The name Nahash comes from the root group נחש (nhsh):

Excerpted from: Abarim Publications' Biblical Dictionary
נחש

The most fundamental meaning of the root נחש (nahash) is that of intuitive knowledge and near-accidental skill. It describes an ability to achieve a great technological feat — particularly smelting bronze — but crucially without truly understanding what makes the magic happen: the fire or the prayer, the air blasted into the furnace or the zealous faith of the technicians.

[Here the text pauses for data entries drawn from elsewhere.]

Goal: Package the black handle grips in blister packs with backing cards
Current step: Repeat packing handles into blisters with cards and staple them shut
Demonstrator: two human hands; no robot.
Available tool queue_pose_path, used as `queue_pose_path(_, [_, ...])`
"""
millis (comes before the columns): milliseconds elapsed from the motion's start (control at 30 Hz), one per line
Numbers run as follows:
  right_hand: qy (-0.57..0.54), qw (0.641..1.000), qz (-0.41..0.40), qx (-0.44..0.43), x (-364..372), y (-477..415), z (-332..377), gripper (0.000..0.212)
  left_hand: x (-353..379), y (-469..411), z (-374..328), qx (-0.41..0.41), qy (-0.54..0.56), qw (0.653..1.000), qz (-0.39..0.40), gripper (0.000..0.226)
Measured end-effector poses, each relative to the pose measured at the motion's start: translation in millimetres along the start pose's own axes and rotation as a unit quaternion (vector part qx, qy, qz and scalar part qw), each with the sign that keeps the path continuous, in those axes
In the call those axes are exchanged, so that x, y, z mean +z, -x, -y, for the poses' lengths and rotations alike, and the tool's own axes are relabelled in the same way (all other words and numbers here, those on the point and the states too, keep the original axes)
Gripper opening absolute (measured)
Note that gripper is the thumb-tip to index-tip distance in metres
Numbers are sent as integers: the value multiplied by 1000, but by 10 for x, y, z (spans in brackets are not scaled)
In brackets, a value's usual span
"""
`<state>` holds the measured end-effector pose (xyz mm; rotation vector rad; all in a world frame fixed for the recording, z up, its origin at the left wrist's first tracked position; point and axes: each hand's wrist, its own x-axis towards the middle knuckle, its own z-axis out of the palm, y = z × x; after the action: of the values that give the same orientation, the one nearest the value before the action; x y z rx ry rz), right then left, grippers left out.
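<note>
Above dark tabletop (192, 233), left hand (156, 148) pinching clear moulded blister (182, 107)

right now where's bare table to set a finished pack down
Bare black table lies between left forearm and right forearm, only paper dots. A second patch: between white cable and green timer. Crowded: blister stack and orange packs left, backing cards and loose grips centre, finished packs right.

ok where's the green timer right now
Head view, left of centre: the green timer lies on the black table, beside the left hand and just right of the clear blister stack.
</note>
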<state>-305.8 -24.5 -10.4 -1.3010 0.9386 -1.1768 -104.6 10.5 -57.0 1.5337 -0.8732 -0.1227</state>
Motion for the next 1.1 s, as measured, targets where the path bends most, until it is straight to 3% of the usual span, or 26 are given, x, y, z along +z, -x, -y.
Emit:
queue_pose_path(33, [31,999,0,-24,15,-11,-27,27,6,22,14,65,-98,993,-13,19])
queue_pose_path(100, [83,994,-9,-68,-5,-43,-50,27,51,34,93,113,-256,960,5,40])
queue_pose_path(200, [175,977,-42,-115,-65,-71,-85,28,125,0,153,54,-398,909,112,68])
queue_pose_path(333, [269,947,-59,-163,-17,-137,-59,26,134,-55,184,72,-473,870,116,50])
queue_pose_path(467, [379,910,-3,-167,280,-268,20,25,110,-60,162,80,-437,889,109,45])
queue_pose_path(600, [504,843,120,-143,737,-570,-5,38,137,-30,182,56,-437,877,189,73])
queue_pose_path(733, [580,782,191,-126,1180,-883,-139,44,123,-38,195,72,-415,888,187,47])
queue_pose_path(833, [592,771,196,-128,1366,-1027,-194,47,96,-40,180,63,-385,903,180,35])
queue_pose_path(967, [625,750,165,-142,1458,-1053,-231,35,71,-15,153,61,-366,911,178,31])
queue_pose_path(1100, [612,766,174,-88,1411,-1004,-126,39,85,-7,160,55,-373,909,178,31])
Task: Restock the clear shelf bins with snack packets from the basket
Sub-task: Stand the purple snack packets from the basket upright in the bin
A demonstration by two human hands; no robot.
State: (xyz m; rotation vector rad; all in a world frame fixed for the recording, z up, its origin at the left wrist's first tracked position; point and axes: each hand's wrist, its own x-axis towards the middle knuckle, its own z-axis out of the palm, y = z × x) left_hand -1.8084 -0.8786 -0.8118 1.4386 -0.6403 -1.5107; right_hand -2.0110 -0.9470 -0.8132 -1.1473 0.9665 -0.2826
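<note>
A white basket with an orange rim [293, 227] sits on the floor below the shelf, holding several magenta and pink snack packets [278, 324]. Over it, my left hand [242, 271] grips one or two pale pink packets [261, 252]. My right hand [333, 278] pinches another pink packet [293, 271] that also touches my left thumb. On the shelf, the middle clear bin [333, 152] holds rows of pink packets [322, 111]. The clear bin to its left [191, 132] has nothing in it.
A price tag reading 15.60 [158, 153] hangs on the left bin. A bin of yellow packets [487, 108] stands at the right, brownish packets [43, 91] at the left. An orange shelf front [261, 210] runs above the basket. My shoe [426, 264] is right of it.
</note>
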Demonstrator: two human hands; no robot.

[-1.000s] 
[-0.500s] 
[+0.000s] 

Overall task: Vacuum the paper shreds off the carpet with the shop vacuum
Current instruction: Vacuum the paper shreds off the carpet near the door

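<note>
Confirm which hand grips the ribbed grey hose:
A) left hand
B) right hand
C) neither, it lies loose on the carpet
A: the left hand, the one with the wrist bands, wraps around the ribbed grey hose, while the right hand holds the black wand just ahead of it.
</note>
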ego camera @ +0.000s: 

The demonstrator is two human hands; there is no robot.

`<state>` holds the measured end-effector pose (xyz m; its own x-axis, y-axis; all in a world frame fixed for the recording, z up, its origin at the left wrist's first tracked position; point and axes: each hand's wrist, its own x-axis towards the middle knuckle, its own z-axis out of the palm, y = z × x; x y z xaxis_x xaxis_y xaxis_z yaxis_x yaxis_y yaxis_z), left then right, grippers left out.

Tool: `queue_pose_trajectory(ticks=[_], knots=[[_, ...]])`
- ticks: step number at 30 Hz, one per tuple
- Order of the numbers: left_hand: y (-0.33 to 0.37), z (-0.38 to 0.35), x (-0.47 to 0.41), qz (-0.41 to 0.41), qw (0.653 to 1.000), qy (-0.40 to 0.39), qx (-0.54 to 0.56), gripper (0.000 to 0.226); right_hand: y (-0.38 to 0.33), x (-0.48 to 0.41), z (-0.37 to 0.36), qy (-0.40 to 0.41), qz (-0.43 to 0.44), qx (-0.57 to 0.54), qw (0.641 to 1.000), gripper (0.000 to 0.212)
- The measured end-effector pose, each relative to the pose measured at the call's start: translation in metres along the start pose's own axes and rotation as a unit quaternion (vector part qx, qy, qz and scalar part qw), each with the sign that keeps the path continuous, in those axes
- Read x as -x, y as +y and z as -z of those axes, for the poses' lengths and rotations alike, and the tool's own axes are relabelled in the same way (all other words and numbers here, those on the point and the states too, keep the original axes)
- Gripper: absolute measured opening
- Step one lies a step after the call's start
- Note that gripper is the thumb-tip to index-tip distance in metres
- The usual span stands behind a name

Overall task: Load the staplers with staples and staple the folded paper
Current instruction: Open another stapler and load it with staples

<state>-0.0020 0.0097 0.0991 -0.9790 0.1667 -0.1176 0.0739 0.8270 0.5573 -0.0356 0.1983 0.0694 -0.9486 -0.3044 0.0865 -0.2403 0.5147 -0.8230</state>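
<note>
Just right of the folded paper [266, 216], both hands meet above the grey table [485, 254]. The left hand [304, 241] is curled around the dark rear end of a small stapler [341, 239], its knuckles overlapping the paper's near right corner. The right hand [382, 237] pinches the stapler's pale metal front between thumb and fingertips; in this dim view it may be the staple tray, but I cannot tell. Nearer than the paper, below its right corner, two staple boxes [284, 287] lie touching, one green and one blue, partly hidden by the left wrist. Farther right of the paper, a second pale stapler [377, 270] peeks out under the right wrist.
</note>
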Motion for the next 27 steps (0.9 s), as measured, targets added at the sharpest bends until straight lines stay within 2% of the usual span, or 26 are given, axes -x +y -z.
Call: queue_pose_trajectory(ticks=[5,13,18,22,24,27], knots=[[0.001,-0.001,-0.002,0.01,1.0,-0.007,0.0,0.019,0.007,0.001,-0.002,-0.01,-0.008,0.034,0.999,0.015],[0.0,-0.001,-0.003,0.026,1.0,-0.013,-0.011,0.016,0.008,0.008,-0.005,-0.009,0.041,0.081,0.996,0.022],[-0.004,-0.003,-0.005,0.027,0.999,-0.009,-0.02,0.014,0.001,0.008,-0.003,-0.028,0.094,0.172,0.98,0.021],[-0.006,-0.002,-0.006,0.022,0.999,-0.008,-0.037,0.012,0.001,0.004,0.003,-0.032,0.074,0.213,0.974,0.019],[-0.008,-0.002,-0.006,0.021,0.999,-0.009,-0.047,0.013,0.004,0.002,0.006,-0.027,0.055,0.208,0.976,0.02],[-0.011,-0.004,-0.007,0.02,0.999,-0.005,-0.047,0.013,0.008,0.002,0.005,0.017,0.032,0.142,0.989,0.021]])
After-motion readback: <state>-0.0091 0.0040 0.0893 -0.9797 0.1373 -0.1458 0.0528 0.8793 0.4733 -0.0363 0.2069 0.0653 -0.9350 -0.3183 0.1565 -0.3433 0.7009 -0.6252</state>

Dictionaries commonly spread the following words out over four separate roots, but to the ancients, these words all expressed the same core meaning:

The noun נחש (nahash) is the Bible's most common word for snake. Snakes in the Bible always represent some kind of mental process, usually intuitive and usually impure or otherwise detrimental.

The identical verb נחש (nahash) means to divine or soothsay. Its derived noun, again identical, נחש (nahash) means divination or enchantment.

Either this same verb נחש (nahash), or an identical other one, also appears to have described the production of bronze. It's not used as such in the Bible but the following derivations are: Noun נחשת (nehoshet) refers to copper or bronze, or items made from bronze. Adjective נחוש (nahush) means bronze. And noun נחושה (nehusha) or נחשה (nehusha) means copper or bronze.

🔼Nahash meaning

For a meaning of the name Nahash, both NOBSE Study Bible Name List and Jones' Dictionary of Old Testament Proper Names read Serpent.